= Sue Picus =

American bridge player (1948–2021)

Susan Jean Picus (27 August 1948 – 17 November 2021) was an American bridge player from New York City. A graduate of NYU and the University of Wisconsin-Madison, she had worked as a software engineering manager and director at Bell Laboratories, Unix System Laboratories, Novell, and Bear Stearns.
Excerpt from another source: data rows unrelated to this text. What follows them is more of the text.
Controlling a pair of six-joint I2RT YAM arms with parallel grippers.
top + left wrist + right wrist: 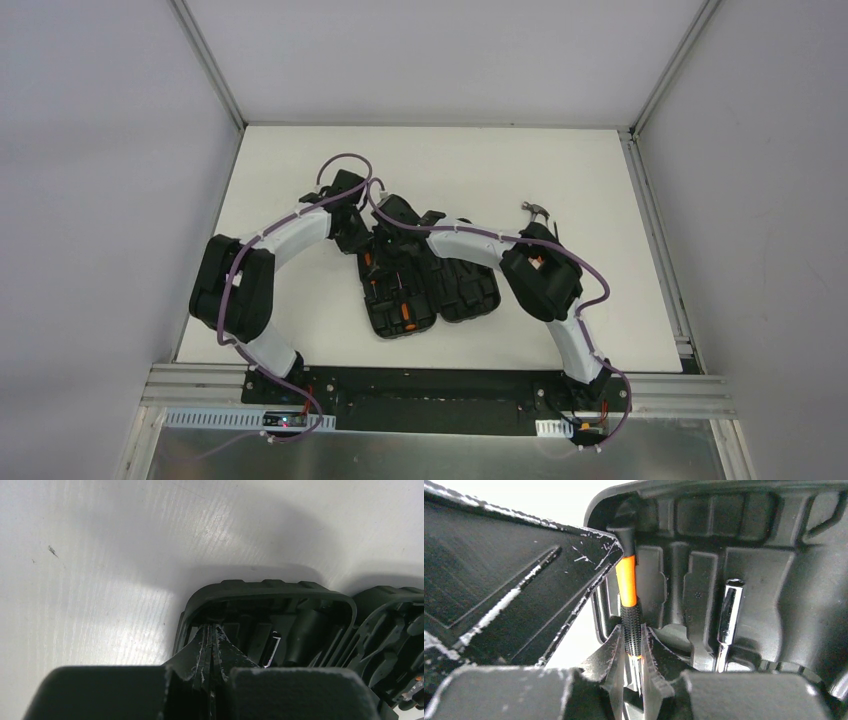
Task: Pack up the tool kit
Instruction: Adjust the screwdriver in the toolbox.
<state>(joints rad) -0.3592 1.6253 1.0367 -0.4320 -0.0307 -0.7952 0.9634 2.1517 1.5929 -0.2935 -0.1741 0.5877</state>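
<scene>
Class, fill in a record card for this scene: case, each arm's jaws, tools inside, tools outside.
case: black, open on the white table
left jaws: shut, nothing between them, at the case's rim
right jaws: shut on the orange-and-black screwdriver, over a moulded slot
inside: chrome bit in its slot
outside: hammer on the table, beyond the right arm

Left arm (295, 232) and right arm (468, 242): white link shells, black joints, purple cables (345, 157) looping alongside (black fingers (654, 656) scuffed white).
</scene>
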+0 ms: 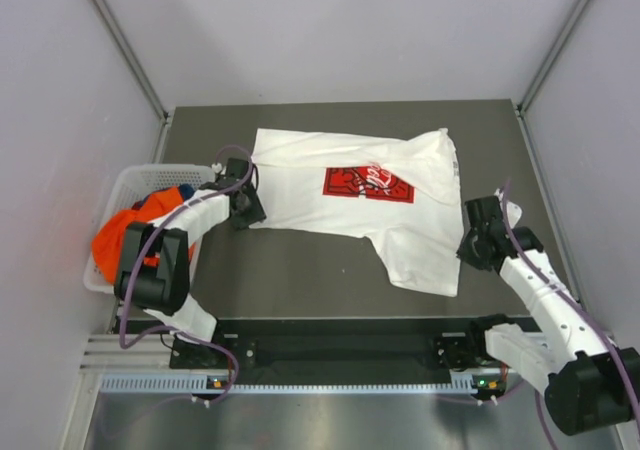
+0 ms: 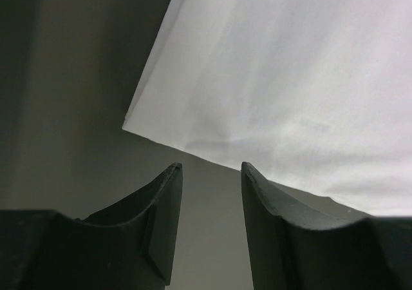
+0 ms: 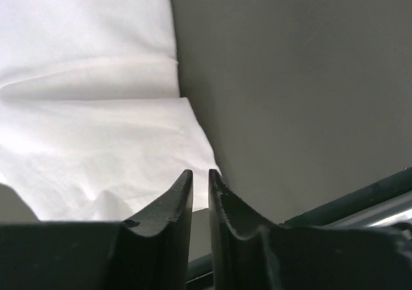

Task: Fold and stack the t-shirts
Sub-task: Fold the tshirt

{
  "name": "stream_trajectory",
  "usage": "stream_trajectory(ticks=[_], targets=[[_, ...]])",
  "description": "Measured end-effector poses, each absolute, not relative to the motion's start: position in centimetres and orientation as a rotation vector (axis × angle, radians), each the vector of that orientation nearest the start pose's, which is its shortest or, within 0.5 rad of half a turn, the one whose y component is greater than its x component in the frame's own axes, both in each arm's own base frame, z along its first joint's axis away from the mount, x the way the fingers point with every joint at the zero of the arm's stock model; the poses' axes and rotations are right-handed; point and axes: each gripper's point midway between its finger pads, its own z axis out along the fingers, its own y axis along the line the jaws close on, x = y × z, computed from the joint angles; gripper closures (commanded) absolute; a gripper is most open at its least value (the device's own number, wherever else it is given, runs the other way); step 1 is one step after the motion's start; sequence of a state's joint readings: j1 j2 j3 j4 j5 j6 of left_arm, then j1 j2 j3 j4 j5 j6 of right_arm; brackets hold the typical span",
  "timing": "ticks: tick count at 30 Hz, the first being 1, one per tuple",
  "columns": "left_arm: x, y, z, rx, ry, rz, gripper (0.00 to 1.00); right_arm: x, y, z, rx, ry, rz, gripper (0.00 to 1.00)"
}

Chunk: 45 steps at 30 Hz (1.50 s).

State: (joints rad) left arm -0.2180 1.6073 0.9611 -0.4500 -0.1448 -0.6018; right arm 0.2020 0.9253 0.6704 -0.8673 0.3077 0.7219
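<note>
1. Grey tabletop (image 1: pixel 300 280), pale walls on three sides. White t-shirt (image 1: pixel 330 210) lies spread on it, red print (image 1: pixel 368 183) face up, roughly central and reaching toward the right side. One part flares out toward the near right; some wrinkles and a doubled-over edge show in the right wrist view.
2. Handling, judged: thin, light, limp cloth. It will sag and drape as soon as it is lifted and drag across the table if pulled low. Not fragile. A single layer lying flat is hard to pinch, so a corner or hem edge is the better hold.
3. Suggested holds: the near-left corner and the near-right edge, one per arm, so the cloth stays taut between them.
4. Left gripper (image 1: pixel 247 208) sits at that near-left corner. Jaws stand apart and empty; in its wrist view the corner lies just ahead of the tips, not between them.
5. Right gripper (image 1: pixel 478 238) is just beside the shirt's right edge. Jaws barely parted, a thin slit only; no cloth seen inside it, though the hem lies right at the tips.
6. White lattice basket (image 1: pixel 125 185) at far left holds the orange t-shirt (image 1: pixel 115 240) and a dark blue one (image 1: pixel 160 200), both unfolded.
</note>
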Motion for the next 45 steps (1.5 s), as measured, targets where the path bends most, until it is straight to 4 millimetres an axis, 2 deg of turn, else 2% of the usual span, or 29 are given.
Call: stream_trajectory(ticks=[2,4,8,10,14,17,20,24,31,34,36,38,41,45], targets=[[33.9,-7.5,4.7,-0.543,2.586,-0.097,0.53,20.4,2.1,9.4,0.703,2.493,-0.058,0.94],[34.2,-7.8,5.7,-0.531,2.573,-0.119,0.53,21.6,3.4,10.9,0.627,2.487,-0.014,0.96],[35.3,-8.5,8.3,-0.485,2.523,-0.18,0.52,23.6,7.7,12.1,0.418,2.501,0.131,1.0],[35.7,-8.8,9.8,-0.46,2.49,-0.207,0.52,23.7,10.2,11.4,0.307,2.543,0.202,1.0],[36.4,-9.2,13.0,-0.418,2.422,-0.253,0.52,23.1,14.3,8.7,0.114,2.643,0.253,1.0],[36.8,-9.3,14.2,-0.399,2.39,-0.264,0.51,21.7,15.9,6.0,0.018,2.717,0.226,1.0],[36.8,-8.8,14.1,-0.407,2.39,-0.231,0.51,19.4,16.3,3.4,-0.032,2.784,0.172,1.0],[36.6,-8.2,13.3,-0.422,2.41,-0.185,0.51,16.2,16.3,1.4,-0.003,2.824,0.148,1.0],[36.0,-7.6,11.4,-0.438,2.452,-0.136,0.51,12.9,18.5,1.3,0.104,2.774,0.32,1.0],[35.9,-7.8,11.2,-0.435,2.454,-0.147,0.51,12.1,18.2,1.5,0.142,2.778,0.316,0.93],[36.1,-8.2,11.1,-0.424,2.449,-0.182,0.5,12.2,17.7,2.0,0.171,2.759,0.304,0.85],[36.2,-8.7,10.9,-0.413,2.444,-0.221,0.5,12.8,17.0,3.1,0.203,2.73,0.274,0.85],[36.5,-9.4,10.8,-0.4,2.446,-0.261,0.51,15.6,16.0,4.7,0.322,2.666,0.253,0.87],[36.7,-9.8,9.1,-0.403,2.496,-0.267,0.51,18.7,12.1,4.5,0.471,2.608,0.117,0.9]])
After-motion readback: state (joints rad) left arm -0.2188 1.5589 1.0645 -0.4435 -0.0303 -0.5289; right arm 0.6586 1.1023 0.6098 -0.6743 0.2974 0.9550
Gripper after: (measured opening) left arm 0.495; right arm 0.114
She was married to Barry Rigal, a bridge player, writer and commentator.

==Bridge accomplishments==

Picus won four international events as a player and placed second in another; she captained the gold medal women's team in the 1997 and 2013 Venice Cup.

She finished first or second in every one of the eight US women trials in which she played from 1991 to 2003, bar 1996.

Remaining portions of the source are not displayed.